Exercise instructions
For each line below that holds "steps", return the line as it stands.
==========
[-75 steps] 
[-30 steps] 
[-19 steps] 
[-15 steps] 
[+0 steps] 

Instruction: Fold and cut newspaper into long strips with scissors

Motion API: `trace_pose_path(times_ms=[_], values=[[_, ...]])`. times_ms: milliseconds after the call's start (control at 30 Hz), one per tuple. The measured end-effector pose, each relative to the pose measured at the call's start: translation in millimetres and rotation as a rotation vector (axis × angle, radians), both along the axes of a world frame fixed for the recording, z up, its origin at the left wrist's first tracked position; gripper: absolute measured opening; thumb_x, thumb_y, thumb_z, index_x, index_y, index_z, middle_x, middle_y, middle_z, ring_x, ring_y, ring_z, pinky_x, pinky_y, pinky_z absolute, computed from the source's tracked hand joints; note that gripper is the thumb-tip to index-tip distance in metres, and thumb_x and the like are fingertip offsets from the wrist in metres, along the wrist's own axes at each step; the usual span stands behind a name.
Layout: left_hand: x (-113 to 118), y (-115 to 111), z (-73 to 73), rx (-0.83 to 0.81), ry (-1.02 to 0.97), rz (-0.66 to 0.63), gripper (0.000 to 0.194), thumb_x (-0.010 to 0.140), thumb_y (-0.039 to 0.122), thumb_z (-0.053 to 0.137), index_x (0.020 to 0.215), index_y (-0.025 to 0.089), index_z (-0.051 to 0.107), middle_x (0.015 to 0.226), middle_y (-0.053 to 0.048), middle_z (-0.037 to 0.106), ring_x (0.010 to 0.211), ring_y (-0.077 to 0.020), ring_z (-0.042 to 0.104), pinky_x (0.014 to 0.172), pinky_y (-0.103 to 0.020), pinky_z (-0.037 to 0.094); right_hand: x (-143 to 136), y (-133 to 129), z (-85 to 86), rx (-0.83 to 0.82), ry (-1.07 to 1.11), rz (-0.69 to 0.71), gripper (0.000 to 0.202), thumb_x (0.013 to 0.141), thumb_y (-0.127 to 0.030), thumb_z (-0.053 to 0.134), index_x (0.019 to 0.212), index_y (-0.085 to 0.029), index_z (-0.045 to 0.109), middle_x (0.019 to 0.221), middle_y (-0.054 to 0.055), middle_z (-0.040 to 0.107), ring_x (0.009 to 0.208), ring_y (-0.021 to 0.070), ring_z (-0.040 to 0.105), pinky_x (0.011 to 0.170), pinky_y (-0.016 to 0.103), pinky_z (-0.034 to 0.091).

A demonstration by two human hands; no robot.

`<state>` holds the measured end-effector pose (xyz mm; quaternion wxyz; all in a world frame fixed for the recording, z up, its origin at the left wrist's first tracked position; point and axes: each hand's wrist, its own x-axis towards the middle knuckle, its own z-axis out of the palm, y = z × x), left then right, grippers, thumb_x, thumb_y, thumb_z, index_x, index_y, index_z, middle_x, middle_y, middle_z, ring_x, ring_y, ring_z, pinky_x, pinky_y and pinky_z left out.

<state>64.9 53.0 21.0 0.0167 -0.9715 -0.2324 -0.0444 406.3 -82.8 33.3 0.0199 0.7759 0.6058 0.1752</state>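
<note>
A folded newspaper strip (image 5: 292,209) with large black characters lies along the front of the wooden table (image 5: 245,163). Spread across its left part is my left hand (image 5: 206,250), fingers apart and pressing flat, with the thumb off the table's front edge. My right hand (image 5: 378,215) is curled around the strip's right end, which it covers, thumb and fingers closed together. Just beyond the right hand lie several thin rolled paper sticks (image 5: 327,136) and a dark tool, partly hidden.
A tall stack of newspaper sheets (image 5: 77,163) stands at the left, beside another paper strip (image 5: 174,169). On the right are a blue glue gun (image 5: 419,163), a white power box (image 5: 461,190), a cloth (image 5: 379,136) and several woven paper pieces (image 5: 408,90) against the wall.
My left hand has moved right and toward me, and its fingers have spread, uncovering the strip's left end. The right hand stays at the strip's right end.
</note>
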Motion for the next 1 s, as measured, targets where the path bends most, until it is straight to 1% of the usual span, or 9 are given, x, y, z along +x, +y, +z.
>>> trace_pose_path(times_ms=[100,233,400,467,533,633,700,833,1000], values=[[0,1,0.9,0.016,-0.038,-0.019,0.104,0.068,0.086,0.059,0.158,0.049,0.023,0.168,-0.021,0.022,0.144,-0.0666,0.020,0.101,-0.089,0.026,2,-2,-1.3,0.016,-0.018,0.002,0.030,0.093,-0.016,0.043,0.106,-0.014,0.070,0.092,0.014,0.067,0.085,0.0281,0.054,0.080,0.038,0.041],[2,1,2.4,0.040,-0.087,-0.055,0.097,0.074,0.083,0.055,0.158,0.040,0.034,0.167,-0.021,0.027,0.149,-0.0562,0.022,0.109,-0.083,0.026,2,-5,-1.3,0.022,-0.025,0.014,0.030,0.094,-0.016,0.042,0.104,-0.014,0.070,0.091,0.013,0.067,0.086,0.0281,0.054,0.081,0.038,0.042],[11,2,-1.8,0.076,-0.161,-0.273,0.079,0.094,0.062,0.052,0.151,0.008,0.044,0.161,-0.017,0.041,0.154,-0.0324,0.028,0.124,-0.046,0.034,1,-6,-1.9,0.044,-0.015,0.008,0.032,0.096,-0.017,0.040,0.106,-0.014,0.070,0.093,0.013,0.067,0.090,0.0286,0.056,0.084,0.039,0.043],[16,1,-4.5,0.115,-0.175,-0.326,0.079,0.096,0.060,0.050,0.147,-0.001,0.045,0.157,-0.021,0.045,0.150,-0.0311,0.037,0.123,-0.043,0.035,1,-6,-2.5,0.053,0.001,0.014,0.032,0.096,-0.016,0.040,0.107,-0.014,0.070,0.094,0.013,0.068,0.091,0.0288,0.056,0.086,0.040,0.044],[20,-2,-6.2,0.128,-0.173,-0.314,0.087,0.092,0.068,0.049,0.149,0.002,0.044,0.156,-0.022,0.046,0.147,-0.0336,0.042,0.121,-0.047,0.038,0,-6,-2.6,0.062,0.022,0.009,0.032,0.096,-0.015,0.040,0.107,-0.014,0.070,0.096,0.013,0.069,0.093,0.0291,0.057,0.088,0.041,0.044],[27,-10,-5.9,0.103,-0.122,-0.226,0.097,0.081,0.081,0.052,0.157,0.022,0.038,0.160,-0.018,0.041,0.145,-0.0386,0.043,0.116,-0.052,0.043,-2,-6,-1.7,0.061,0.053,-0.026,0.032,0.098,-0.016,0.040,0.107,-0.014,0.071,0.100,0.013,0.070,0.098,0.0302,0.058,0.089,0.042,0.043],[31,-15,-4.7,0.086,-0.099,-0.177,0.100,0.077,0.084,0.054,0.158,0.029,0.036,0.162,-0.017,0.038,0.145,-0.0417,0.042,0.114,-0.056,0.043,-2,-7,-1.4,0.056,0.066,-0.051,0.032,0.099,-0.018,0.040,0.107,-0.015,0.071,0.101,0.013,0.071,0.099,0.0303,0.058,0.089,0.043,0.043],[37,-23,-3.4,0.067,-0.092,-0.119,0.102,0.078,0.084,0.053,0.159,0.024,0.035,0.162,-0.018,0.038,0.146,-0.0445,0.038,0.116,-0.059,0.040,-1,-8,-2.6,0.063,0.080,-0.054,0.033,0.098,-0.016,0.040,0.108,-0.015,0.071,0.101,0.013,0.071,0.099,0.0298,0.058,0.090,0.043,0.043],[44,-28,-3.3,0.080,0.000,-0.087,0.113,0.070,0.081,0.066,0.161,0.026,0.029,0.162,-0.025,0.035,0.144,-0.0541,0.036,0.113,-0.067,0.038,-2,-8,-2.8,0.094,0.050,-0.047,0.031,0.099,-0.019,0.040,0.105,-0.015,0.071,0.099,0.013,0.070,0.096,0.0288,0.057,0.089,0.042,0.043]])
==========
Result of this task
[-75 steps] 
[-30 steps] 
[-19 steps] 
[-15 steps] 
[+0 steps] 

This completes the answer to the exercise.